Acórdão do Supremo Tribunal de Justiça
Processo:
99B251
Nº Convencional: JSTJ00036748
Relator: DIONISIO CORREIA
Descritores: DEPÓSITO BANCÁRIO
CONTA BANCÁRIA
CONTA CONJUNTA
LITIGÂNCIA DE MÁ FÉ
Nº do Documento: SJ199904220002512
Data do Acordão: 04/22/1999
Votação: UNANIMIDADE
Tribunal Recurso: T REL PORTO
Processo no Tribunal Recurso: 992/98
Data: 10/27/1998
Texto Integral: N
Privacidade: 1
Meio Processual: REVISTA.
Decisão: NEGADA A REVISTA.
Área Temática: DIR ECON - DIR BANC.
DIR PROC CIV.
Legislação Nacional:
Jurisprudência Nacional:
Sumário : I - Conta bancária e depósito bancário são realidades distintas, sendo aquela a expressão contabilística deste.
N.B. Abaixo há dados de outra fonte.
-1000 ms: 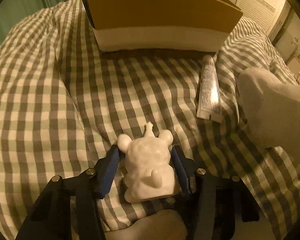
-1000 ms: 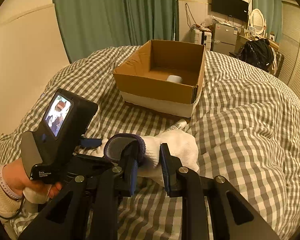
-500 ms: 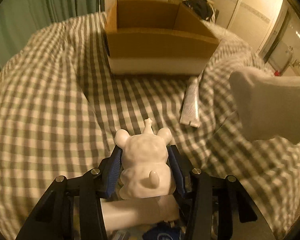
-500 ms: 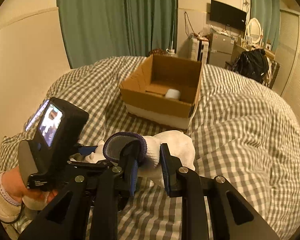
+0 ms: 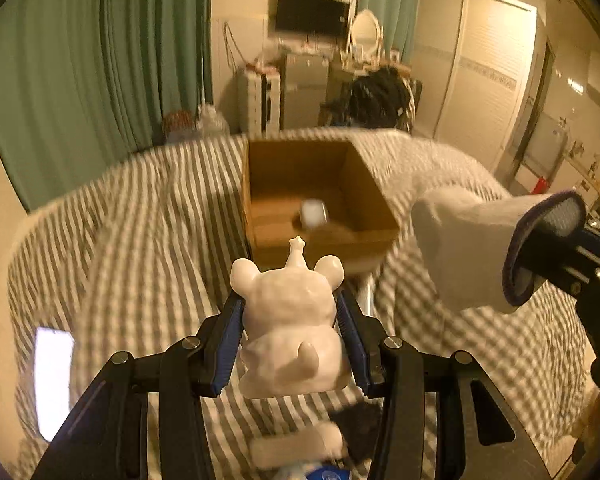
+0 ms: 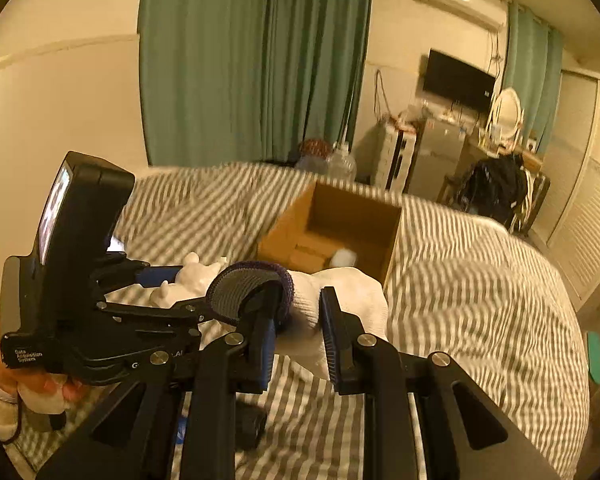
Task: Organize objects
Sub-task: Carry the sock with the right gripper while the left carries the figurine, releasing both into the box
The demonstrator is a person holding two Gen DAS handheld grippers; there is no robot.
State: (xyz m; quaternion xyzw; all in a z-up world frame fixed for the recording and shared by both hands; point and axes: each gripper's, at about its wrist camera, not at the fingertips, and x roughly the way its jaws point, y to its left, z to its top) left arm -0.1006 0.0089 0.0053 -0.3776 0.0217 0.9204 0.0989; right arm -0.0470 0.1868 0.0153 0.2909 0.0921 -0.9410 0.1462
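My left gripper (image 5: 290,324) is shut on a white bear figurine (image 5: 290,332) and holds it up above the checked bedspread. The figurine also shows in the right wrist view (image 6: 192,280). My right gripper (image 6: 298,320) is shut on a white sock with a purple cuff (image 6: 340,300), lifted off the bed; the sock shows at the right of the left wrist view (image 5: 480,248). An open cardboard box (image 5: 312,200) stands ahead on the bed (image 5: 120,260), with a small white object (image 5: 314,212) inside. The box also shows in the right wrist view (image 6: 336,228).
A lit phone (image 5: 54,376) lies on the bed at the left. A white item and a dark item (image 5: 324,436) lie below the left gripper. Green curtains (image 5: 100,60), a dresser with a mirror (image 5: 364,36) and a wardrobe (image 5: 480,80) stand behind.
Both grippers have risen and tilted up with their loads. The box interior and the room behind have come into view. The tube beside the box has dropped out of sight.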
II - As contas colectivas são solidárias ("conta ou") ou conjuntas ("conta e") consoante podem ser movimentadas, a débito, por um qualquer dos co-titulares, ou apenas pela intervenção de todos.
III - São coisas diferentes a titularidade da conta e a propriedade da quantia depositada, que podem não coincidir na mesma pessoa.
IV - Na conta solidária, presume-se que os depositantes comparticipam no crédito em partes iguais, nos termos do artigo 516, do C.Civil.
V - Litiga com má fé material, por deduzir pretensão cuja falta de fundamento não podia ignorar (artigo 456, ns. 1 e
2, alínea g) do C.P.Civil), aquele que, sendo co-titular de uma conta conjunta, mas tendo subscrito e entregue em papel onde declarou comprometer-se a entregar ao outro co-titular a totalidade da quantia depositada, pede a condenação desse mesmo co-titular a reconhecer o seu direito a metade da mesma quantia.